La vertu d’effacement est assurément une vertu évangélique. Saint Joseph en est le modèle par excellence : les évangiles signalent sa présence chaque fois que Jésus et Marie ont besoin de lui, mais une fois sa mission achevée, il disparaît complètement. Sa vie sur terre a laissé bien peu de traces, mais existe-t-il aujourd’hui un saint plus vénéré, glorieux (et efficace !) que saint Joseph ? Marie elle aussi est un modèle d’effacement dans le récit biblique, et Jésus lui-même s’efface devant le Père dont il dit n’être que l’envoyé. Il se cache pour ne pas être porté en triomphe, il demande toujours la discrétion après les guérisons miraculeuses. Je suis venu, dit-il, non pour être servi mais pour servir.
S’effacer devant les autres, occuper la dernière place, voilà le modèle proposé par la Sainte Famille. Cette vertu d’effacement, synonyme d’humilité, est parfois bien difficile à mettre en place, car l’amour-propre réclame toujours sa part, et tente sans cesse de revenir sur le devant de la scène. Que veut dire s’effacer exactement ? Est-ce ne rien faire, rester toujours en retrait et laisser aux autres toute la charge et les responsabilités ? Absolument pas. Tout comme l’écolier ne peut effacer son ardoise que s’il a auparavant inscrit quelque chose, on ne peut s’effacer qu’après avoir agi. L’humilité consiste à ne pas s’admirer ou se faire admirer après une œuvre accomplie. Elle consiste aussi à s’intéresser davantage aux qualités des autres qu’à nos propres qualités ; à reconnaître ce que les autres font de bien, et surtout ce qu’ils font de mieux de nous-mêmes.
S’effacer, c’est aussi tuer l’égoïsme
Comme cette petite vertu est exigeante ! Pendant qu’on écoute une nouvelle fois les exploits du cousin Jules au tennis, on souffre de ne pouvoir raconter avec force détails nos propres exploits à la pétanque, ceux de cette année, mais aussi ceux de l’année dernière, car rien ne vaut une petite étude comparative pour bien saisir la subtilité d’un carreau parfait. Oui, on espérait recevoir beaucoup de compliments pour notre merveilleux gratin, ou tian, ou ratatouille. Personne ne s’extasie sur la cuisson parfaite, le découpage original des légumes, l’originalité des épices utilisées. Mais la rapidité avec laquelle le plat est englouti révèle cependant sa qualité gustative, ou du moins son efficacité nutritionnelle.

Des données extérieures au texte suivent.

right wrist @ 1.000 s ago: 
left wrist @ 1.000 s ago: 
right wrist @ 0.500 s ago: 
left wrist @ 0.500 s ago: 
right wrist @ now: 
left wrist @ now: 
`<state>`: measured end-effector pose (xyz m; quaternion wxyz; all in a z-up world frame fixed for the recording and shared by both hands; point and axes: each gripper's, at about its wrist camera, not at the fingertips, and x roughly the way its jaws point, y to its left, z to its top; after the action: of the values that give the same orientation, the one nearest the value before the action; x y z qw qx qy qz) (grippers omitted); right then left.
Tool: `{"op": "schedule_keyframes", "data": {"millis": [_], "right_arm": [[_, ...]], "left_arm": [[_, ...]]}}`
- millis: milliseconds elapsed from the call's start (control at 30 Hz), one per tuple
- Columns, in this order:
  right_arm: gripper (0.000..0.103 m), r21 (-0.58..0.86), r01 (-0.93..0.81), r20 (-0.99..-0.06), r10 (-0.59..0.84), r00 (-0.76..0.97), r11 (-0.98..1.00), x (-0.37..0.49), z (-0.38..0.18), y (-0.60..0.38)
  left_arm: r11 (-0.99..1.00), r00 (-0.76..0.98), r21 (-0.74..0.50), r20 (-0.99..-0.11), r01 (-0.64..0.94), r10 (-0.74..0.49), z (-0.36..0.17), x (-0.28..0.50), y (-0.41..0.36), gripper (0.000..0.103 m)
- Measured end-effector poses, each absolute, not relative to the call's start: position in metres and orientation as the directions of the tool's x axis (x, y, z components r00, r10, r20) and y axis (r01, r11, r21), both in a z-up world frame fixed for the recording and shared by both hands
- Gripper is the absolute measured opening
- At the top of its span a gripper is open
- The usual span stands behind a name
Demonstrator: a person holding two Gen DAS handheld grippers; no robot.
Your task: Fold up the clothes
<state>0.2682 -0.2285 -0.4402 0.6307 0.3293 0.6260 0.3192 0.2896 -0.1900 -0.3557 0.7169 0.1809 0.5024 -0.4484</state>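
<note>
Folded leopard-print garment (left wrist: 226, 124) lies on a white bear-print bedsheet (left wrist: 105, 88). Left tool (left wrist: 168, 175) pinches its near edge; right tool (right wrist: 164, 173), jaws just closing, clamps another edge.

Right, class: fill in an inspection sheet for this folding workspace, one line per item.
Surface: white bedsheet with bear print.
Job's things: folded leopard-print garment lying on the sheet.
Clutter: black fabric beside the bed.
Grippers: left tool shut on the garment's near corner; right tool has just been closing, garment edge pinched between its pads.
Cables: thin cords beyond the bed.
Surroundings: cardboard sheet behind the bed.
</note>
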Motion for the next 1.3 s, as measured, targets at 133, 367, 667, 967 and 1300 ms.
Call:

S’effacer, c’est aussi tuer l’égoïsme, ne pas se précipiter sur le fauteuil le plus confortable, l’abricot le plus mûr. Au contraire, c’est prendre immédiatement ce qui est moins agréable pour avoir la joie de voir les autres apprécier le confort. Au sein du couple et de la famille, la vertu d’effacement, c’est se demander en premier ce l’autre souhaiterait faire, et supprimer le règne du « moi d’abord ». Rendre les autres heureux est la première source de bonheur.